While Cheney was in charge, Halliburton's offshore tax havens went from 9 to 44. In 1998, it subsequently went from paying $302 million in federal taxes to getting an $85 million refund in 1999.
It is also a notorious corporate criminal. Under Cheney's watch, it was fined $2 million for persistently over billing the Pentagon. However, they did not learn their lesson. It is once again being investigated for over billing for transporting gasoline by $61 million and $27 million for meals served to our troops that were never served. It also had to admit that 2 employees accepted $6.3 million in kickbacks from a Kuwaiti subcontractor to ignore over billing in a contract.
Finally, Halliburton is now being investigated, here and abroad, for paying Nigeria government officials $180 million in bribes to gain a $3.8 billion contract while Cheney was CEO.
When is enough enough? Why are we doing any business with this corrupt company in the first place?

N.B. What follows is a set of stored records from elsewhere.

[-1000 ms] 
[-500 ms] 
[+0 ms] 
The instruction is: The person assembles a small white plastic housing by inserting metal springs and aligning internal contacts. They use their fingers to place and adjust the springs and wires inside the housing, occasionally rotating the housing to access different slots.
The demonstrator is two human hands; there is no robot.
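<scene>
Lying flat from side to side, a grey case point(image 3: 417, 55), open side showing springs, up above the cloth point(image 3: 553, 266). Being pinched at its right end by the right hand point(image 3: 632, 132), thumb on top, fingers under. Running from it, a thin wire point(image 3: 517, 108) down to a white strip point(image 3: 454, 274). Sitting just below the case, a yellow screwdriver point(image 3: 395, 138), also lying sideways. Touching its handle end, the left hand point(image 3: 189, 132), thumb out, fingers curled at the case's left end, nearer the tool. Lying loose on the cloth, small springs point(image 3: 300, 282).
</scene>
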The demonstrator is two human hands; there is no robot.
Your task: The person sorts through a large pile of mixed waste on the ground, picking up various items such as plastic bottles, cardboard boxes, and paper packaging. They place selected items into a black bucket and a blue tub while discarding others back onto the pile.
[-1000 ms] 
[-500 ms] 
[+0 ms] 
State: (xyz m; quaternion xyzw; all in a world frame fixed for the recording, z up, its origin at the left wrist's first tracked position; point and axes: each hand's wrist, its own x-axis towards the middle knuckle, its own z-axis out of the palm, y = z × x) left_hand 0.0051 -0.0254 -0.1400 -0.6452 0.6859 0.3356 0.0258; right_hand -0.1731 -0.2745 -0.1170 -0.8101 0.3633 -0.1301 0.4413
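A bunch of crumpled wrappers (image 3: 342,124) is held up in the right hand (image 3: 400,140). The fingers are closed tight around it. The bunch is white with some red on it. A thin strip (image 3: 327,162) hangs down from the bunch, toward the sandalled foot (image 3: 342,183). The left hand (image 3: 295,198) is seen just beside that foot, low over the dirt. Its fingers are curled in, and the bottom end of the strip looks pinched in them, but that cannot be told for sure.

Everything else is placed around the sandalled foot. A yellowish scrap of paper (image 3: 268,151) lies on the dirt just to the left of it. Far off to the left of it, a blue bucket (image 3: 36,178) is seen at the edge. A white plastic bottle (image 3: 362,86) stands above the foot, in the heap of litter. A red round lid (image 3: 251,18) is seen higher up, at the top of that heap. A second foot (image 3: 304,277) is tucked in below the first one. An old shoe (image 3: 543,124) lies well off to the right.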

I find it difficult to understand the media's kid-glove treatment of the Halliburton scandals and of members of the Bush administration in general, when I consider how they handled allegations about Clinton's 20-year-old land deal in which the Clintons lost money. For some odd reason the media has done very little reporting on the financial scandals involving Cheney.
Halliburton is by far not the only firm involved in this grand war profiteering scheme. Its track record is merely a part of a larger pattern in which many of Bush's relatives and close associates benefit financially from the Iraq war.
For instance, former president George H. W. Bush resigned in the fall of 2003 from a company called the Carlyle Group (but he still owns stock). This company is heavily associated with military and security contracts. It received $677 million in contracts in 2002 and $2.1 billion in contracts in 2003.
Bush's younger brother Neil has a $60,000-per-year contract with a principal in Washington-based New Bridge Strategies, a private firm set up by Bush's former campaign manager, to generate contracts in Iraq.
A $327 million contract that was awarded to the U.S. Coalition Provisional Authority in Iraq, benefits Winston Partners, the private investment firm of Bush's other brother Marvin Bush.
In the history of this country, there has never been a more clear cut case of war profiteering. We may find it difficult to face the truth, that yes, these greedy people not only would, they did, send our young people off to be killed in Iraq because they stood to gain financially.
Its time for Americans to face the cold hard fact that war is big business and the Bush administration is top-heavy with CEOs.
I am a citizen concerned over the war in Iraq.